Try it »
All of the data below needs to be set down again, exactly as shown.

Data below »
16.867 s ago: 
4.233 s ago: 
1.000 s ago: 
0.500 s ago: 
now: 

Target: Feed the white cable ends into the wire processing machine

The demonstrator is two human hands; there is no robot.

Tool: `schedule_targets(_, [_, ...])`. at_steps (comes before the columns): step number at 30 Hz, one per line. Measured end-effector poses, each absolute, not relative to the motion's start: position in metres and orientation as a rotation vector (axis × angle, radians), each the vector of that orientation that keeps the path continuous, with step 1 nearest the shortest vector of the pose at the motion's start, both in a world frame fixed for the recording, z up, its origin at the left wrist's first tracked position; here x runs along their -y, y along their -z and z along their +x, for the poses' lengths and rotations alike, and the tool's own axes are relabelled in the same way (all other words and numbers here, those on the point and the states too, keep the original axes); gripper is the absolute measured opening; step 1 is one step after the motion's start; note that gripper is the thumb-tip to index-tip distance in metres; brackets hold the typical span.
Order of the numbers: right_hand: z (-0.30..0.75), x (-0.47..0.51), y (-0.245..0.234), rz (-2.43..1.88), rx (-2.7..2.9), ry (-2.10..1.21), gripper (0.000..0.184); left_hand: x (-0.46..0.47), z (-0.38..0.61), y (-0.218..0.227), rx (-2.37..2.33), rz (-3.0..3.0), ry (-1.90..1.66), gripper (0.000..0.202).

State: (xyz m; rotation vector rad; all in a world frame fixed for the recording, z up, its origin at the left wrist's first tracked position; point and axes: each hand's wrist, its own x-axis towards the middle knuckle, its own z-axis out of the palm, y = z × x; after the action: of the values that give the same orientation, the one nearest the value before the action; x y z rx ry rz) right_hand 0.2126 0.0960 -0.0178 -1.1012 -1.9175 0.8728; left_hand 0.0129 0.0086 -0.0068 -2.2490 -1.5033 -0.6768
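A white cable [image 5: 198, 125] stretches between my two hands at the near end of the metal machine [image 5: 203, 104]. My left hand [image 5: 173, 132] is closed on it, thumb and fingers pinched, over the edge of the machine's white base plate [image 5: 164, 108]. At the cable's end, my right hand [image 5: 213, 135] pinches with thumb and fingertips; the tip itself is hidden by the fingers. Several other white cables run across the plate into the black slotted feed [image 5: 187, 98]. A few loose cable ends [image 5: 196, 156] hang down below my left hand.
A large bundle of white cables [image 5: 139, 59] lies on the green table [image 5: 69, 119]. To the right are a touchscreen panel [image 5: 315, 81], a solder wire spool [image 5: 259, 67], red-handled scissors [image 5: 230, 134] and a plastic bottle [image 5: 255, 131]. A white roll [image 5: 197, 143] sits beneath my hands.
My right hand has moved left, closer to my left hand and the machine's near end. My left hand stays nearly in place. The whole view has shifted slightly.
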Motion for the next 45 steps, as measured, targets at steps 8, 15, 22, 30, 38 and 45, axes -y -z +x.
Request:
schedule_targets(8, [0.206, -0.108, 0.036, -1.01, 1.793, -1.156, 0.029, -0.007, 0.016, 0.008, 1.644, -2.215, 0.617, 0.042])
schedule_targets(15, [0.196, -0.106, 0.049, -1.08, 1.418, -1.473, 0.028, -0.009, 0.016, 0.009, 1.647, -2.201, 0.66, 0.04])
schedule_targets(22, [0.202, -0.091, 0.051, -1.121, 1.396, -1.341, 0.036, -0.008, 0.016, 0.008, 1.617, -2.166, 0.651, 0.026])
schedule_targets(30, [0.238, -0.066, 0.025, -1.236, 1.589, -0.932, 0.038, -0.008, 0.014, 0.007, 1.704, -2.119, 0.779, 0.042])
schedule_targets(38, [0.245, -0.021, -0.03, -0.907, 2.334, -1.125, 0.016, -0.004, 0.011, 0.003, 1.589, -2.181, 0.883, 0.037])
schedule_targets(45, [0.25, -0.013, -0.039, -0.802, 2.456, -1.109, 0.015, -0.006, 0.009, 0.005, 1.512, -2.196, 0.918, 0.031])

Answer for the task »
16.867 s ago: 
4.233 s ago: 
1.000 s ago: 
0.500 s ago: 
now: 

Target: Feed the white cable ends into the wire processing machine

The demonstrator is two human hands; there is no robot.

Tool: `schedule_targets(_, [_, ...])`. at_steps (comes before the columns): step number at 30 Hz, one per line. Measured end-effector poses, each absolute, not relative to the motion's start: position in metres and orientation as a rotation vector (axis × angle, radians), each the vector of that orientation that keeps the path continuous, with step 1 nearest the shortest vector of the pose at the motion's start, both in a world frame fixed for the recording, z up, its origin at the left wrist's first tracked position; here x runs along their -y, y along their -z and z along their +x, for the poses' lengths and rotations alike, and the tool's own axes are relabelled in the same way (all other words and numbers here, those on the point and the states too, keep the original axes); gripper is the absolute measured opening; step 1 is one step after the motion's start; note that gripper is the thumb-tip to index-tip distance in metres; brackets hold the typical span.
Order of the numbers: right_hand: z (-0.30..0.75), x (-0.47..0.51), y (-0.245..0.234), rz (-2.43..1.88), rx (-2.7..2.9), ry (-2.10..1.21), gripper (0.000..0.184); left_hand: x (-0.46..0.47), z (-0.38..0.61), y (-0.218..0.227), rx (-2.37..2.33), rz (-3.0..3.0), ry (-1.90..1.66), gripper (0.000..0.202).

State: (xyz m; rotation vector rad; all in a world frame fixed for the recording, z up, its origin at the left wrist's first tracked position; point and axes: each hand's wrist, its own x-axis towards the middle knuckle, its own z-axis out of the palm, y = z × x; after the action: of the values that give the same orientation, the one nearest the value before the action; x y z rx ry rz) right_hand 0.2126 0.0960 -0.0178 -1.1012 -1.9175 0.8728; left_hand 0.0129 0.0086 -0.0068 -2.2490 -1.5033 -0.6768
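A white cable [image 5: 198, 125] stretches between my two hands at the near end of the metal machine [image 5: 203, 104]. My left hand [image 5: 173, 132] is closed on it, thumb and fingers pinched, over the edge of the machine's white base plate [image 5: 164, 108]. At the cable's end, my right hand [image 5: 213, 135] pinches with thumb and fingertips; the tip itself is hidden by the fingers. Several other white cables run across the plate into the black slotted feed [image 5: 187, 98]. A few loose cable ends [image 5: 196, 156] hang down below my left hand.
A large bundle of white cables [image 5: 139, 59] lies on the green table [image 5: 69, 119]. To the right are a touchscreen panel [image 5: 315, 81], a solder wire spool [image 5: 259, 67], red-handled scissors [image 5: 230, 134] and a plastic bottle [image 5: 255, 131]. A white roll [image 5: 197, 143] sits beneath my hands.
My right hand has moved left, closer to my left hand and the machine's near end. My left hand stays nearly in place. The whole view has shifted slightly.
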Motion for the next 45 steps, as measured, targets at steps 8, 15, 22, 30, 38 and 45, axes -y -z +x.
Request:
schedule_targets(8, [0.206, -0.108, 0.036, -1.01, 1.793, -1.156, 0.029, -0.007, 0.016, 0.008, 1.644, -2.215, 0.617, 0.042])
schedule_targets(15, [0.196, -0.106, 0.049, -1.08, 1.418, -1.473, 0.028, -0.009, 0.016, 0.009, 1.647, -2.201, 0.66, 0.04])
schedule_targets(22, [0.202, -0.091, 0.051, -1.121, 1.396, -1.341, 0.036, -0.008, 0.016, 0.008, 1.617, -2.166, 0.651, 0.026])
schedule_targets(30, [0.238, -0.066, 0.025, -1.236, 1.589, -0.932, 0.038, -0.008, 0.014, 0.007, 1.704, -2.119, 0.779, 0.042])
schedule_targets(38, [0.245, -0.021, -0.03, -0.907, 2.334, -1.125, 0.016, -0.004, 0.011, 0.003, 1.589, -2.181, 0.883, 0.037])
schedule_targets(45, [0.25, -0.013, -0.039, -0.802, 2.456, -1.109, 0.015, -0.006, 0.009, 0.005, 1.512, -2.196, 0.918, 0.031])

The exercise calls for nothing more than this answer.